**Exercise instructions**:
Only an exact, complete copy of the listing will serve as the answer.

**Data section**:
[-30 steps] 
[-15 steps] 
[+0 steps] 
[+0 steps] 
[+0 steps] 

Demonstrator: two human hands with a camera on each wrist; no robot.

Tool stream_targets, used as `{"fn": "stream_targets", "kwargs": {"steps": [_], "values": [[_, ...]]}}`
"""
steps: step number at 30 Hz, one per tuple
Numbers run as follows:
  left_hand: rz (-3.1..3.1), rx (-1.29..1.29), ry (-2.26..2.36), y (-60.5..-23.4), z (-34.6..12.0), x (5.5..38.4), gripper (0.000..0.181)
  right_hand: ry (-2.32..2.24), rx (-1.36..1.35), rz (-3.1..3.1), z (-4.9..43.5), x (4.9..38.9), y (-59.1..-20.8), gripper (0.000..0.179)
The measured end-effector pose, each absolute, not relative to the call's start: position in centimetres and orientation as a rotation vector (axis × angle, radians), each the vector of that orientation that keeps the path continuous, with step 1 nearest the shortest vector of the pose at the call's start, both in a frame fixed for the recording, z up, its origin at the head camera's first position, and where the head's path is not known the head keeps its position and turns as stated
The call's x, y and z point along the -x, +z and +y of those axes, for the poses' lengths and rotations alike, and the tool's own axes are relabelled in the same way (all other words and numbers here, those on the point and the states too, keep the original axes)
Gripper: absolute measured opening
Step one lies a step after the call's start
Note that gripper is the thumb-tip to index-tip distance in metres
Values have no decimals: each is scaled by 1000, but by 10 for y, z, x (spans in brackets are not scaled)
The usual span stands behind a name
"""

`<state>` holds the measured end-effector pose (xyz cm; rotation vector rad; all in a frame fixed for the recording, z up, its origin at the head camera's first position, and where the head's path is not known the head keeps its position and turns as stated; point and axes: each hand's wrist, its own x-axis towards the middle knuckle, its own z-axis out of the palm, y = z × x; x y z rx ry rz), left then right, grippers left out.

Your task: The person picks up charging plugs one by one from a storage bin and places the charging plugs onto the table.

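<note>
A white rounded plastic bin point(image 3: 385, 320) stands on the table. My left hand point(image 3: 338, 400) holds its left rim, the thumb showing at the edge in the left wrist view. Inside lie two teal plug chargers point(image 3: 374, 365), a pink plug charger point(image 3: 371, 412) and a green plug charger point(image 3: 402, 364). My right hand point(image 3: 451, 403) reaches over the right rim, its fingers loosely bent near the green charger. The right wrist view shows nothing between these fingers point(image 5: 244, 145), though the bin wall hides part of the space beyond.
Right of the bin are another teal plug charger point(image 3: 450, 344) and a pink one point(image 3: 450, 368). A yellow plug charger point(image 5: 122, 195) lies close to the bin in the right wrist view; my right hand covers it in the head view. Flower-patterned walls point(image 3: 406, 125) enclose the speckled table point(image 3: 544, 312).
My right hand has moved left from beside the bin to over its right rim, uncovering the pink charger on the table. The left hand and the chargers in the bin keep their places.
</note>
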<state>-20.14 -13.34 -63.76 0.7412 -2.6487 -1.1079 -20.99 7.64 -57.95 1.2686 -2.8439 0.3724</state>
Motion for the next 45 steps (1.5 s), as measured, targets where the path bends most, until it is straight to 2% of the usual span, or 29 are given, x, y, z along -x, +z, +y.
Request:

**Answer to the problem**:
[-30 steps] 
[-15 steps] 
[+0 steps] 
[+0 steps] 
[+0 steps] 

Demonstrator: two human hands with a camera on each wrist; no robot.

Tool stream_targets, used as `{"fn": "stream_targets", "kwargs": {"steps": [_], "values": [[_, ...]]}}`
"""
steps: step number at 30 Hz, one per tuple
Numbers run as follows:
  left_hand: rz (-3.1..3.1), rx (-1.29..1.29), ry (-2.26..2.36), y (-60.5..-23.4), z (-34.6..12.0), x (5.5..38.4), gripper (0.000..0.181)
  right_hand: ry (-2.32..2.24), rx (-1.36..1.35), rz (-3.1..3.1), z (-4.9..43.5), x (4.9..38.9), y (-59.1..-20.8), gripper (0.000..0.179)
The measured end-effector pose, each absolute, not relative to the call's start: position in centimetres and orientation as a rotation vector (axis × angle, radians), each the vector of that orientation that keeps the path continuous, with step 1 nearest the shortest vector of the pose at the call's start, both in a frame fixed for the recording, z up, its origin at the head camera's first position, and where the head's path is not known the head keeps its position and turns as stated
The call's x, y and z point along the -x, +z and +y of those axes, for the poses' lengths and rotations alike, and the tool's own axes are relabelled in the same way (all other words and numbers here, those on the point and the states too, keep the original axes)
Gripper: absolute measured opening
Step one lies a step after the call's start
Note that gripper is the thumb-tip to index-tip distance in metres
Values have no decimals: each is scaled by 1000, but by 10 for y, z, x (spans in brackets are not scaled)
The usual span stands behind a name
"""

`<state>` holds the measured end-effector pose (xyz cm; rotation vector rad; all in a frame fixed for the recording, z up, its origin at the head camera's first position, and where the head's path is not known the head keeps its position and turns as stated; point and axes: each hand's wrist, its own x-axis towards the middle knuckle, its own z-axis out of the palm, y = z × x; x y z rx ry rz), left then right, grippers left out.

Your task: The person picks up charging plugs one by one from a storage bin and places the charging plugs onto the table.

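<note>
A white rounded plastic bin point(image 3: 385, 320) stands on the table. My left hand point(image 3: 338, 400) holds its left rim, the thumb showing at the edge in the left wrist view. Inside lie two teal plug chargers point(image 3: 374, 365), a pink plug charger point(image 3: 371, 412) and a green plug charger point(image 3: 402, 364). My right hand point(image 3: 451, 403) reaches over the right rim, its fingers loosely bent near the green charger. The right wrist view shows nothing between these fingers point(image 5: 244, 145), though the bin wall hides part of the space beyond.
Right of the bin are another teal plug charger point(image 3: 450, 344) and a pink one point(image 3: 450, 368). A yellow plug charger point(image 5: 122, 195) lies close to the bin in the right wrist view; my right hand covers it in the head view. Flower-patterned walls point(image 3: 406, 125) enclose the speckled table point(image 3: 544, 312).
My right hand has moved left from beside the bin to over its right rim, uncovering the pink charger on the table. The left hand and the chargers in the bin keep their places.
</note>
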<state>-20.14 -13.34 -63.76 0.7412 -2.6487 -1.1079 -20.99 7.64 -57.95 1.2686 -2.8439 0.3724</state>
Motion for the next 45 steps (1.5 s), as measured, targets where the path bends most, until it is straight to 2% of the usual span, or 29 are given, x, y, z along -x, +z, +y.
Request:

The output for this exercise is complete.